For each assay, positive controls were performed and the proteinases were added at concentrations that provided similar proteolytic activity (Thl, thermolysin; Bal, bacillolysin; Psl, pseudolysin). The resulting proteinase activity was defined as 100%. The IC₅₀ values for tested inhibitors (I-IC₅₀ for IMPI and P-IC₅₀ for phosphoramidon) were determined in the presence of inhibitors, which were serially diluted 3-fold and preincubated for 10 min with the proteinase before initiating the reaction by substrate addition. (A) Thermolysin activity was monitored in the presence of rIMPI-1 or rIMPI-2 using the MMP-1/MMP-9 substrate assay (assay I). (B) Comparison of the IC₅₀ values for native IMPI and rIMPI-1* (both isolated on thermolysin–Sepharose columns), and comparison of IC₅₀ values for rIMPI-1 (isolated on Ni²⁺-chelating Sepharose column) and rIMPI-1* (purified additionally on a thermolysin–Sepharose column) for thermolysin activity using the MMP-1/MMP-9 substrate assay (assay II). (C) Thermolysin, bacillolysin and pseudolysin activities were analysed in the presence of rIMPI-1 and phosphoramidon using the Azocoll assay.

Screening of inhibitory activity of rIMPI-1 against bacterial and human metalloproteinases

Using the Azocoll assay, we screened for inhibitory activity of rIMPI-1 against several bacterial metalloproteinases of the gluzincins, i.e. thermolysin, bacillolysin and pseudolysin.
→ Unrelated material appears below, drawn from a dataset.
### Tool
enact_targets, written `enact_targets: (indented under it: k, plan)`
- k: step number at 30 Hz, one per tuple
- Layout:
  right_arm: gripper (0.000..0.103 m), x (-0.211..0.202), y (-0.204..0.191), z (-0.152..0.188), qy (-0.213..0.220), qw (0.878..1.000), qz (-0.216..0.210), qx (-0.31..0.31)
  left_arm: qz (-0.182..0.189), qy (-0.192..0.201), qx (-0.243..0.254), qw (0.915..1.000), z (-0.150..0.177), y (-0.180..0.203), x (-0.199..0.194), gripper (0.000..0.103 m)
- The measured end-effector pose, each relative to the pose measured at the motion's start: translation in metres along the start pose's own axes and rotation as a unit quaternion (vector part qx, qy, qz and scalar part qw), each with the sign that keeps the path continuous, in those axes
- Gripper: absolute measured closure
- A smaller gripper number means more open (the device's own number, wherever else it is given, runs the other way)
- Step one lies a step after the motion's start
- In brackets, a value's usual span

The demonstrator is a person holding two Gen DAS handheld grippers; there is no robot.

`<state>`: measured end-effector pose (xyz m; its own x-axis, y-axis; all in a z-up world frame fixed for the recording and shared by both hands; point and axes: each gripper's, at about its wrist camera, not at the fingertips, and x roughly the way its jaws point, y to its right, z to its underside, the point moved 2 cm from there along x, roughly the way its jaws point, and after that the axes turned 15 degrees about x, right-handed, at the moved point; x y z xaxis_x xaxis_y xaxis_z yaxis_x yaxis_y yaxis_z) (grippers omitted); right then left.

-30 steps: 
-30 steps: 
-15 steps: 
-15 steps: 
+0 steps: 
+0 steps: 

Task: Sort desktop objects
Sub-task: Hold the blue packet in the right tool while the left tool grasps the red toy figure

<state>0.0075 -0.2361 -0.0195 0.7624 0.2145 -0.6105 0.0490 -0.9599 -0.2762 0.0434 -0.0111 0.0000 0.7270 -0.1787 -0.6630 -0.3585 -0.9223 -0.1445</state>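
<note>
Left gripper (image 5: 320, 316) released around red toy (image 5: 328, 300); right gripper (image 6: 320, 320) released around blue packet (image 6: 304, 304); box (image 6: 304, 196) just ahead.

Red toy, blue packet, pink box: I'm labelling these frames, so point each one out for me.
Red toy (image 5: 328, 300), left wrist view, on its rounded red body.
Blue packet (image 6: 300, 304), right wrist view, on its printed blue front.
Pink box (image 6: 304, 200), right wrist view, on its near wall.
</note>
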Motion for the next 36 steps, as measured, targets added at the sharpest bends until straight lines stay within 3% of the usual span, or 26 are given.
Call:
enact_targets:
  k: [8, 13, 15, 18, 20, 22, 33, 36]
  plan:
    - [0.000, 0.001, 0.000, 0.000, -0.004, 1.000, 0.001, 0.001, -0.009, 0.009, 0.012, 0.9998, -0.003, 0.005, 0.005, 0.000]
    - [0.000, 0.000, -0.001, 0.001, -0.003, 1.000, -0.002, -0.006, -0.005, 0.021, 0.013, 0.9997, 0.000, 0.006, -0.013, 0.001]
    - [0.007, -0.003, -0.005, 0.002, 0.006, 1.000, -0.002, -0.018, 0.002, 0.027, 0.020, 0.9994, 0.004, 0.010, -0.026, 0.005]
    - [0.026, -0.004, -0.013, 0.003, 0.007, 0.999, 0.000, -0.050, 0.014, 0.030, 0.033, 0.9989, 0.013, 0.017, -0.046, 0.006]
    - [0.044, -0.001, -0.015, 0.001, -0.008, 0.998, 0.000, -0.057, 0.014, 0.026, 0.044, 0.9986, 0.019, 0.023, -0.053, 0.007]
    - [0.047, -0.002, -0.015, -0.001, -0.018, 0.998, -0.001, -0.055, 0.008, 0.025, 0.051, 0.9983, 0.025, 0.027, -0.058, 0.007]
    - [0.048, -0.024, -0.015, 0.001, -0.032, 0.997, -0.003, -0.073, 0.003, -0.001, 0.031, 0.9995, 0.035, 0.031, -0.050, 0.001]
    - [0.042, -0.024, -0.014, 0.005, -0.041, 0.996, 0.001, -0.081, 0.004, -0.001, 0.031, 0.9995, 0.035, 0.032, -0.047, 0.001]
As shown in Figure 6(C), the IC₅₀ values for rIMPI-1 were determined to be 0.62, 0.86 and 81.66 nM for thermolysin, bacillolysin and pseudolysin respectively. rIMPI-1 is therefore a potent inhibitor of all three bacterial metalloproteinases tested, with a preference for thermolysin and bacillolysin. Phosphoramidon, a highly specific inhibitor of thermolysin, exhibited the highest inhibitory activity against thermolysin, with an IC₅₀ value of 0.39 μM at a given pH [22,23]; however, unlike rIMPI-1, it is a more potent inhibitor of pseudolysin than of bacillolysin (Figure 6C), suggesting different metalloproteinase specificities of the two inhibitors.

Furthermore, we screened for inhibitory activity of rIMPI-1 against MMP-1, MMP-2, MMP-3, MMP-7, MMP-8 and MMP-9 using the MMP-1/MMP-9 substrate assay (assay I). MMP-1 and MMP-3 in particular were inhibited by rIMPI-1 at test concentrations, but the IC₅₀ values were more than 100 times higher than those of TIMP-2 (Table 2), which inhibits MMP-2 and MMP-9 in an equimolar manner with a preference for MMP-2 [24].

Table 2. IC₅₀ values for rIMPI-1 and TIMP-2 on the activity of thermolysin and human MMPs.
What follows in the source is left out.